WORK TO COMPLETE: Please transcribe the data below exactly. Leave the pictures out.
[[ GIVEN DATA open ]]
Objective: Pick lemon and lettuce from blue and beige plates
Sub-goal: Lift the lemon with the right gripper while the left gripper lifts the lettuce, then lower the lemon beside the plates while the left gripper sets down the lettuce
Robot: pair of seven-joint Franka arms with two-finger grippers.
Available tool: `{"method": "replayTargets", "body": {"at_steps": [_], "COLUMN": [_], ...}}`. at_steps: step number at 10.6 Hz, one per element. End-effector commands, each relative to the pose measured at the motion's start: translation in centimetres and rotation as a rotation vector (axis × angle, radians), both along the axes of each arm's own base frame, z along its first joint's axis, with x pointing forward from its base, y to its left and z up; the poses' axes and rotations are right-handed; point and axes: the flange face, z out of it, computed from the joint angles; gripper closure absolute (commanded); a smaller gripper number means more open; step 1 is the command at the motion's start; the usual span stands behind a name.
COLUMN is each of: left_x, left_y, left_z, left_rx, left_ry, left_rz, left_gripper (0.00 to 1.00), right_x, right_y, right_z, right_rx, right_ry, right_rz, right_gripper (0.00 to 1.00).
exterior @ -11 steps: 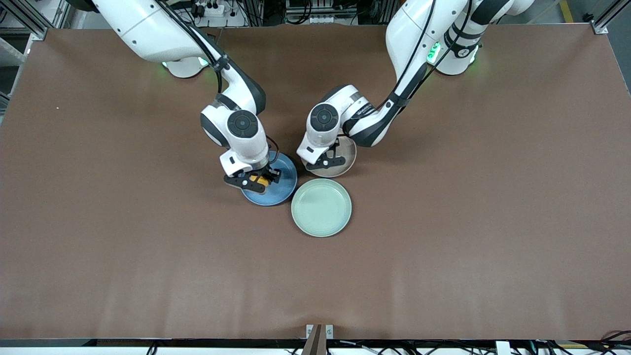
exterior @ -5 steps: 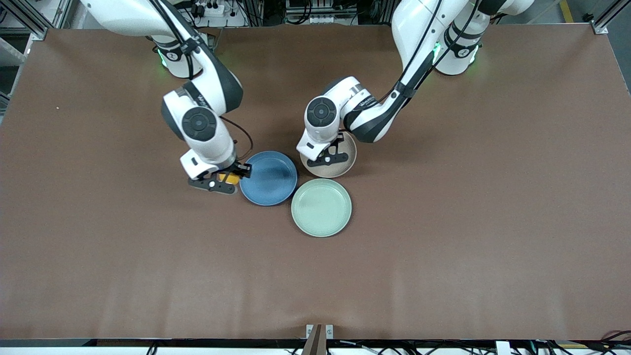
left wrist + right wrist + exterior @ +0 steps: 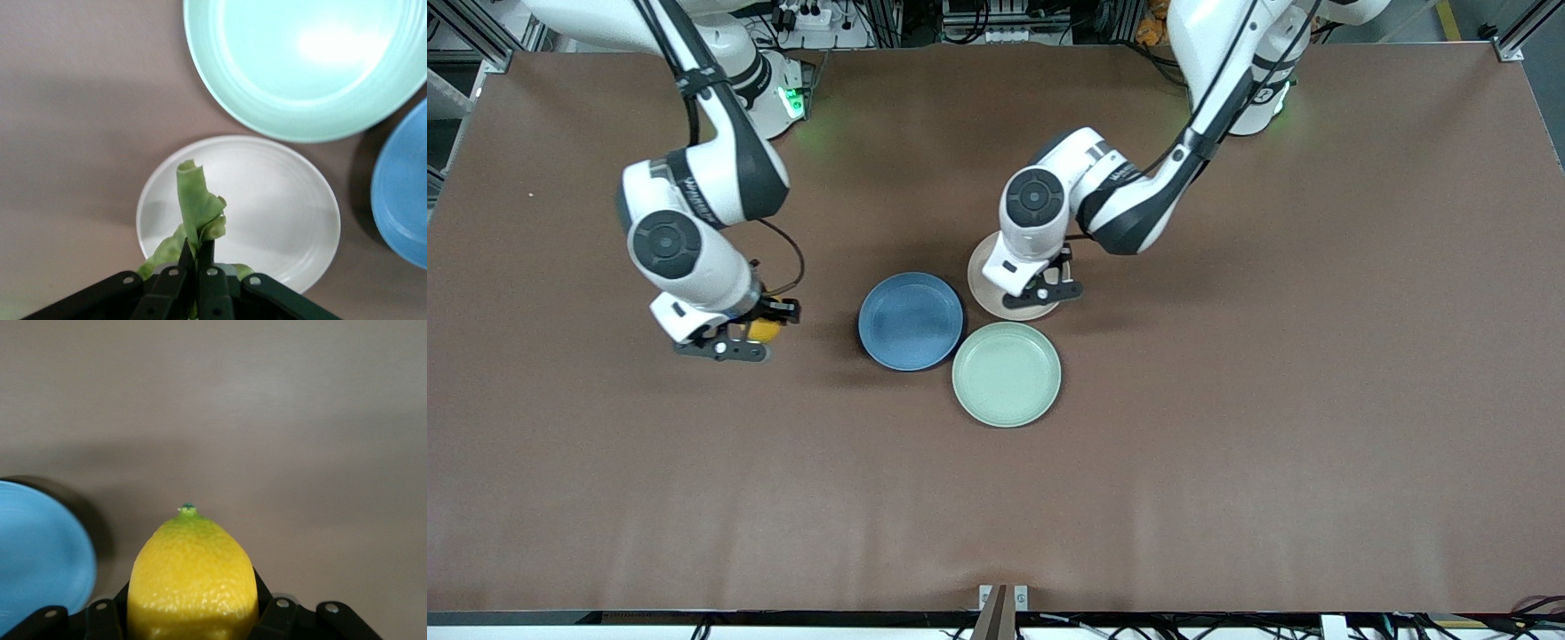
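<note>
My right gripper [image 3: 758,333] is shut on a yellow lemon [image 3: 764,330], held over bare table toward the right arm's end, away from the blue plate [image 3: 911,321]. The lemon [image 3: 192,577] fills the right wrist view, with the blue plate's edge [image 3: 40,550] beside it. My left gripper [image 3: 1049,286] is shut on a green lettuce leaf [image 3: 195,210] and holds it over the beige plate [image 3: 989,286]. In the left wrist view the leaf hangs from the shut fingers above that plate [image 3: 280,207], which looks white there. The lettuce is hidden in the front view.
A pale green plate [image 3: 1007,374] lies nearer to the front camera than the other two plates and touches them. It also shows in the left wrist view [image 3: 300,67]. The blue plate's edge [image 3: 403,193] shows there too.
My right gripper has carried the lemon off the blue plate and toward the right arm's end of the table. My left gripper has shifted slightly over the beige plate.
</note>
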Motion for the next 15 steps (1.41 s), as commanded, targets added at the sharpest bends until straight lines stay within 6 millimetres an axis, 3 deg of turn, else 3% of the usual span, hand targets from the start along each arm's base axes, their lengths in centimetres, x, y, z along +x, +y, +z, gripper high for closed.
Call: {"method": "replayTargets", "body": {"at_steps": [1, 5, 8, 12, 15], "left_x": [2.3, 6.3, 10.3, 14.4, 16.3], "left_y": [3.7, 9.4, 16.2, 25.0, 30.7], "left_z": [2.0, 1.4, -0.5, -0.8, -1.2], "left_rx": [0.01, 0.072, 0.072, 0.07, 0.056], "left_ry": [-0.031, -0.072, -0.037, -0.035, -0.028], "left_rz": [-0.028, -0.048, -0.074, -0.128, -0.18], "left_gripper": [1.0, 1.0, 1.0, 1.0, 1.0], "right_x": [-0.1, 0.6, 0.3, -1.4, -3.4], "right_y": [-4.3, -11.8, -15.4, -15.6, -15.4], "right_z": [1.0, 0.7, -0.8, -5.3, -9.9], "right_rx": [0.021, 0.101, 0.108, 0.107, 0.103], "right_ry": [0.024, 0.052, 0.053, -0.019, -0.092], "right_rz": [0.057, 0.139, 0.17, 0.184, 0.188], "right_gripper": [0.73, 0.73, 0.73, 0.73, 0.73]}}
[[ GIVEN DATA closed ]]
EXERCISE RESPONSE:
Objective: Pick lemon and lettuce from blue and beige plates
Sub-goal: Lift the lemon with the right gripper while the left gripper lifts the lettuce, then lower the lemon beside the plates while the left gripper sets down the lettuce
Robot: pair of seven-joint Franka arms with two-finger grippers.
Available tool: `{"method": "replayTargets", "body": {"at_steps": [_], "COLUMN": [_], ...}}`. at_steps: step number at 10.6 Hz, one per element. End-effector commands, each relative to the pose measured at the motion's start: translation in centimetres and rotation as a rotation vector (axis × angle, radians), both along the axes of each arm's own base frame, z along its first joint's axis, with x pointing forward from its base, y to its left and z up; the poses' axes and rotations are right-handed; point and axes: the flange face, z out of it, computed from the joint angles; gripper closure absolute (commanded); a smaller gripper number means more open; step 1 is the command at the motion's start; the usual span stands behind a name.
COLUMN is each of: left_x, left_y, left_z, left_rx, left_ry, left_rz, left_gripper (0.00 to 1.00), right_x, right_y, right_z, right_rx, right_ry, right_rz, right_gripper (0.00 to 1.00).
exterior @ -11 steps: 
exterior @ -5 steps: 
left wrist + right wrist + exterior @ +0 steps: 
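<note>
My right gripper [image 3: 758,333] is shut on a yellow lemon [image 3: 764,330], held over bare table toward the right arm's end, away from the blue plate [image 3: 911,321]. The lemon [image 3: 192,577] fills the right wrist view, with the blue plate's edge [image 3: 40,550] beside it. My left gripper [image 3: 1049,286] is shut on a green lettuce leaf [image 3: 195,210] and holds it over the beige plate [image 3: 989,286]. In the left wrist view the leaf hangs from the shut fingers above that plate [image 3: 280,207], which looks white there. The lettuce is hidden in the front view.
A pale green plate [image 3: 1007,374] lies nearer to the front camera than the other two plates and touches them. It also shows in the left wrist view [image 3: 300,67]. The blue plate's edge [image 3: 403,193] shows there too.
My right gripper has carried the lemon off the blue plate and toward the right arm's end of the table. My left gripper has shifted slightly over the beige plate.
</note>
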Motion for the next 15 steps (1.41 s), as commanded, targets added at the sharpest bends until straight lines stay within 6 millimetres an axis, 3 deg of turn, else 3% of the usual span, hand targets from the start along each arm's base axes, their lengths in centimetres, x, y, z along +x, +y, +z, gripper high for closed.
Call: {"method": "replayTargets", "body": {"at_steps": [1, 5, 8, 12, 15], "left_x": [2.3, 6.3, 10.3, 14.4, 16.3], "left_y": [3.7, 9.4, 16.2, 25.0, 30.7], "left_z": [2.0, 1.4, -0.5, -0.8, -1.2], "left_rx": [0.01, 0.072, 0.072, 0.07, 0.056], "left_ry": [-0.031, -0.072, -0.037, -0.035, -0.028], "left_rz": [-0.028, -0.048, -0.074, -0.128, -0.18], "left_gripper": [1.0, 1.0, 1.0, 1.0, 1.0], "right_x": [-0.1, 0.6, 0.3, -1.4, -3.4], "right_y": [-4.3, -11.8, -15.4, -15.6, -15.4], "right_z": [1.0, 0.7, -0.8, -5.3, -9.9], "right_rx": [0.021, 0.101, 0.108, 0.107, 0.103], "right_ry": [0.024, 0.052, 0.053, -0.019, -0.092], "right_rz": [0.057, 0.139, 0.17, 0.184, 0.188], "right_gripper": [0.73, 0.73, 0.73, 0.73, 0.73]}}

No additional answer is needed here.